Police blamed the attack on Negara Islam Indonesia, which is affiliated with the main Islamic State (IS) armed group
The "Islamic State" (IS) group, which is supported by as many as 30 Indonesian militant groups, quickly claimed responsibility for Wednesday's assault through its Amaq news agency.
Attacks stepped up
The attack comes after a series of suicide bombings, also claimed by IS, which targeted churches and a police building in Surabaya — Indonesia's second-biggest city, over the past few days.
The suicide bombings, involving families with young children, and an explosion at an apartment where militants were thought to have been building bombs have left around 30 people dead, including 13 suspected perpetrators, police said.

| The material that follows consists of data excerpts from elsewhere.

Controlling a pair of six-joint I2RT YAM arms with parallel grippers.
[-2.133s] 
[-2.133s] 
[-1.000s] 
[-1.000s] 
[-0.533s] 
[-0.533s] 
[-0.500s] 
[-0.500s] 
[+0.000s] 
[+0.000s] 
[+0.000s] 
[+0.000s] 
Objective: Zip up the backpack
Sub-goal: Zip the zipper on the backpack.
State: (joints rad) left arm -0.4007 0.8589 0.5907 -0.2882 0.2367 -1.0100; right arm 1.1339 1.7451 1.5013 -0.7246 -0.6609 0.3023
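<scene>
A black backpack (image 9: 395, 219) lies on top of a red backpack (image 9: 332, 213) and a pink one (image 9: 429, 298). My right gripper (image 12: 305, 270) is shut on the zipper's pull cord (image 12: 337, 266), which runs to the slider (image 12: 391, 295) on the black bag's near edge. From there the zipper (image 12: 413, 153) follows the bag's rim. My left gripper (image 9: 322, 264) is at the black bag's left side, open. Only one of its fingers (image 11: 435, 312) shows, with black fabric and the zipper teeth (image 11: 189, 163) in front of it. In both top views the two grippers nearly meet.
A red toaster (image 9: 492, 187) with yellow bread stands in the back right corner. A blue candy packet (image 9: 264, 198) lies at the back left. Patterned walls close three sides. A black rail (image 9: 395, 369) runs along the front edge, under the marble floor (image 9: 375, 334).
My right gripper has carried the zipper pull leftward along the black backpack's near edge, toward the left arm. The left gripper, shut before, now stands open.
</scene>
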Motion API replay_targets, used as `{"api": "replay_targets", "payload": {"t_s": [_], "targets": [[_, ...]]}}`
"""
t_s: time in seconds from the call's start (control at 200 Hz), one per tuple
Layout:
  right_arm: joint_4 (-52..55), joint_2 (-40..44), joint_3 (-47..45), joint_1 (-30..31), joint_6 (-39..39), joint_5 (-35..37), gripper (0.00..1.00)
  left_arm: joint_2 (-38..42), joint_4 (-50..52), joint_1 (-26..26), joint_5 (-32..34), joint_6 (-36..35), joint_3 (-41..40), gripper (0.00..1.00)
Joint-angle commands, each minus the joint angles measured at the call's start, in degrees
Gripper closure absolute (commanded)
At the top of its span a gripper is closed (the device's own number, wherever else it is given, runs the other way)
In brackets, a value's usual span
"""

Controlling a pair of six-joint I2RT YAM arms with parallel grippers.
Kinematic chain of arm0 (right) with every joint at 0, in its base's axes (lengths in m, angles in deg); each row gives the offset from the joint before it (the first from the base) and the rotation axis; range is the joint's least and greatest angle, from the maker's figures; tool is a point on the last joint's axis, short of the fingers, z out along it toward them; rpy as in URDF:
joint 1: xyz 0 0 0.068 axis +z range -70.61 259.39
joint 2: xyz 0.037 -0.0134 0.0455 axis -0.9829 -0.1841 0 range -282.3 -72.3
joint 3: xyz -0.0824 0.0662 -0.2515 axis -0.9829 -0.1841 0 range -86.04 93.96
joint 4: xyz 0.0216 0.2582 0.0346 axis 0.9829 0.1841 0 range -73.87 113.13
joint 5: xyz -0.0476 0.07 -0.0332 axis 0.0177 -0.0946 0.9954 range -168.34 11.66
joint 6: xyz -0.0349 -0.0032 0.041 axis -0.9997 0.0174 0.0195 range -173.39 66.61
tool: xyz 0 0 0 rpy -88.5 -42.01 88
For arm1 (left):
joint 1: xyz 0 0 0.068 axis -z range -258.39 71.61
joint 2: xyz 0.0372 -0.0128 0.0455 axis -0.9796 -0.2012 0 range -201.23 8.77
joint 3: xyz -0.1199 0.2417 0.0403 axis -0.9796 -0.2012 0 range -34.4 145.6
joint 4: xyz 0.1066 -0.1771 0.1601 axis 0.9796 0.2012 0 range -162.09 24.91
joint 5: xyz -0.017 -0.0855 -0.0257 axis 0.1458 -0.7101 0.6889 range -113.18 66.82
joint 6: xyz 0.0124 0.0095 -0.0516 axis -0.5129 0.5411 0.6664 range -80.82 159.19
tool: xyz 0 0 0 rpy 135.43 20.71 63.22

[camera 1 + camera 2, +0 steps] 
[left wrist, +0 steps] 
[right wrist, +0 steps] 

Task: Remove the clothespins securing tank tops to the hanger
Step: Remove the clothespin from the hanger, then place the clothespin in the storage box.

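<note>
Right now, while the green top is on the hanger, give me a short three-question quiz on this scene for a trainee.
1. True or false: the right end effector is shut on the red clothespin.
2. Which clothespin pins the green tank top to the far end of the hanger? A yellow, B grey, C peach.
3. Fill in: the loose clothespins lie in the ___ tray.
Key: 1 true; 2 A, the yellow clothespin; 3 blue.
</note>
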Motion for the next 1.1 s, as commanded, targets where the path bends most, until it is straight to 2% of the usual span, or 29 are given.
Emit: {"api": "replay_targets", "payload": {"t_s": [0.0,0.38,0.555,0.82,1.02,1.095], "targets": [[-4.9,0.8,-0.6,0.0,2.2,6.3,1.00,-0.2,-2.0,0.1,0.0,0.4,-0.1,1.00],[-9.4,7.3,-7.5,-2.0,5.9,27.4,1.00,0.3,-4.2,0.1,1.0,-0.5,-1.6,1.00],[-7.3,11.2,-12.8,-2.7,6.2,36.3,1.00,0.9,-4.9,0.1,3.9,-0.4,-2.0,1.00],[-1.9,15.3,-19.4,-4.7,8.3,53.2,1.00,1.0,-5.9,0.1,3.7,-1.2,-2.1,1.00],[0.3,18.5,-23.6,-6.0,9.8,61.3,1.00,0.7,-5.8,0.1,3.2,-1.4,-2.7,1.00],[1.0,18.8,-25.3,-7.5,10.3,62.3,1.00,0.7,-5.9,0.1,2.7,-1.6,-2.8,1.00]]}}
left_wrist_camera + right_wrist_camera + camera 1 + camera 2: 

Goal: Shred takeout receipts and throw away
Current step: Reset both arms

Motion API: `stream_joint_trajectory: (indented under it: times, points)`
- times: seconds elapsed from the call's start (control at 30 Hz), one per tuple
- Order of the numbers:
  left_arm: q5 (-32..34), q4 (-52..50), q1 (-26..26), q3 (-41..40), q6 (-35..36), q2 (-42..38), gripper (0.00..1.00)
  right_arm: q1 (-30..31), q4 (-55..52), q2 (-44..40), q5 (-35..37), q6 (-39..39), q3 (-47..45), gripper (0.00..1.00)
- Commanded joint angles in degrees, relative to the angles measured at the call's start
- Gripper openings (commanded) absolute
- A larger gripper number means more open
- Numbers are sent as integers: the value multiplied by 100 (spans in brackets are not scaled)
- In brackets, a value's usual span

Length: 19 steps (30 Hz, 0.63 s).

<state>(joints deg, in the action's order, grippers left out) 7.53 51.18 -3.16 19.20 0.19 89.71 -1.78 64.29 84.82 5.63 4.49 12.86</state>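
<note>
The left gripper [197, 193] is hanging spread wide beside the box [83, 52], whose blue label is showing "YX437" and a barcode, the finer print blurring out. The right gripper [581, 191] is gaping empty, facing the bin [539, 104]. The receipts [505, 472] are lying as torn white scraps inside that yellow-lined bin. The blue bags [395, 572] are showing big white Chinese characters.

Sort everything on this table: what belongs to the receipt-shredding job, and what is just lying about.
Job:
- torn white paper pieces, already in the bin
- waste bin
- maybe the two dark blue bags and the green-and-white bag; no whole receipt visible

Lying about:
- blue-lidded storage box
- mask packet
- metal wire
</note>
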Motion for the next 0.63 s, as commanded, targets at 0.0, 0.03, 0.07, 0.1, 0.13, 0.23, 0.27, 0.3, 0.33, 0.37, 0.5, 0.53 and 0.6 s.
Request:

This week's attacks are the worst in the world's biggest Muslim-majority country since the bombing of tourist-packed restaurants in Bali in 2005.
Militants gaining confidence
Earlier this month, six officers at a high-security detention center on the outskirts of the capital, Jakarta, were killed by jihadi inmates who took control of part of the prison and held hostages until being overwhelmed by police.
After some major successes tackling Islamist militancy, Indonesia has seen a resurgence in recent years, including in January 2016, when four suicide bombers and gunmen attacked a shopping area in the capital, Jakarta.
The bloody violence is putting pressure on Indonesia's parliament to pass a stalled security law that would give police more power to take pre-emptive action against terror suspects.